▸ **EXERCISE AIM**
Write out only the lines running from the one that contains "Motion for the" to the end of the material, both ends included.

◆ ◆ ◆ ◆

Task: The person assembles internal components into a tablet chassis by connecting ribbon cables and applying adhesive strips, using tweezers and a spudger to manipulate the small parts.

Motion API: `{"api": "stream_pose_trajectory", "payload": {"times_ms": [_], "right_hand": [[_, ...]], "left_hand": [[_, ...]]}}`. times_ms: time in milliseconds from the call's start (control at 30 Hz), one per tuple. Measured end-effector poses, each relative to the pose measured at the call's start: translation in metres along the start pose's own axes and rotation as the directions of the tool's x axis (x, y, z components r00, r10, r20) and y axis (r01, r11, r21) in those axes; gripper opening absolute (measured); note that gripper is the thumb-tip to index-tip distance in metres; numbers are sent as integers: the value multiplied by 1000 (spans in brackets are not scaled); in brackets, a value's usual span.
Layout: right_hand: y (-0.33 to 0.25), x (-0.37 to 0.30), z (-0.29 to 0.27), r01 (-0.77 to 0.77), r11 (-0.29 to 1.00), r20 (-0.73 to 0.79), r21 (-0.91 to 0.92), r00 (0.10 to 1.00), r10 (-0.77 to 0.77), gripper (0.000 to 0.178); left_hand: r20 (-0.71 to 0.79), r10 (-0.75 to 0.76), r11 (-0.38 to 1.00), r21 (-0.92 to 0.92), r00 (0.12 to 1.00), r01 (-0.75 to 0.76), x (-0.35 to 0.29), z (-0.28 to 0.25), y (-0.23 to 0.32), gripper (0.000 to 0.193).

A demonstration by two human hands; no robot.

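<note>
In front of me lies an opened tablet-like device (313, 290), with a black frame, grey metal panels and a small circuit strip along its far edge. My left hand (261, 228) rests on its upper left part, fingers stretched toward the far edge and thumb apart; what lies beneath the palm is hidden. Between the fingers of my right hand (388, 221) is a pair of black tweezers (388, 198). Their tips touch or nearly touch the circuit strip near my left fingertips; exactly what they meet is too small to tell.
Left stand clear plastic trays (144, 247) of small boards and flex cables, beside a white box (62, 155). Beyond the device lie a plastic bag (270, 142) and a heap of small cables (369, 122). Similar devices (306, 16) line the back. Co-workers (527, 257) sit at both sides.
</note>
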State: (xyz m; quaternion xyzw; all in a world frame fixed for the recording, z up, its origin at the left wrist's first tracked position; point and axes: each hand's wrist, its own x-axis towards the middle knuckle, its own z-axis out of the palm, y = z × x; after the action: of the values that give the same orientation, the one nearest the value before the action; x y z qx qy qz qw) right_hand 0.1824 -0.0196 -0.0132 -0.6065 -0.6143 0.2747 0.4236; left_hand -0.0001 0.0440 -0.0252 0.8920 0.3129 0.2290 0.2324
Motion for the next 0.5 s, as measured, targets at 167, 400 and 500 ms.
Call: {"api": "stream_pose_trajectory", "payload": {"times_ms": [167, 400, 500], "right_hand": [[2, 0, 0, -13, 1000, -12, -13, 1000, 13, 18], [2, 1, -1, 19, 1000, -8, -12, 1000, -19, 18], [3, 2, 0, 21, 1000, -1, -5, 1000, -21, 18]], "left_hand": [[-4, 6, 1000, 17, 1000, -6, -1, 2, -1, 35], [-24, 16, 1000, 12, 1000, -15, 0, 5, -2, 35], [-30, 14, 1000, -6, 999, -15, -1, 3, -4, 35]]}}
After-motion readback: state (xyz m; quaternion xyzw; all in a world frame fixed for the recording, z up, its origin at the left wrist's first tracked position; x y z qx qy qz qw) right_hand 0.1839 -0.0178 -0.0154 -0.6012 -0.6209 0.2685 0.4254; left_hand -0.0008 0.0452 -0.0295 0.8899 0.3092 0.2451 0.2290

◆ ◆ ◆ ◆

▸ **TASK RESPONSE**
Motion for the next 0.5 s, as measured, targets at 167, 400 and 500 ms.
Call: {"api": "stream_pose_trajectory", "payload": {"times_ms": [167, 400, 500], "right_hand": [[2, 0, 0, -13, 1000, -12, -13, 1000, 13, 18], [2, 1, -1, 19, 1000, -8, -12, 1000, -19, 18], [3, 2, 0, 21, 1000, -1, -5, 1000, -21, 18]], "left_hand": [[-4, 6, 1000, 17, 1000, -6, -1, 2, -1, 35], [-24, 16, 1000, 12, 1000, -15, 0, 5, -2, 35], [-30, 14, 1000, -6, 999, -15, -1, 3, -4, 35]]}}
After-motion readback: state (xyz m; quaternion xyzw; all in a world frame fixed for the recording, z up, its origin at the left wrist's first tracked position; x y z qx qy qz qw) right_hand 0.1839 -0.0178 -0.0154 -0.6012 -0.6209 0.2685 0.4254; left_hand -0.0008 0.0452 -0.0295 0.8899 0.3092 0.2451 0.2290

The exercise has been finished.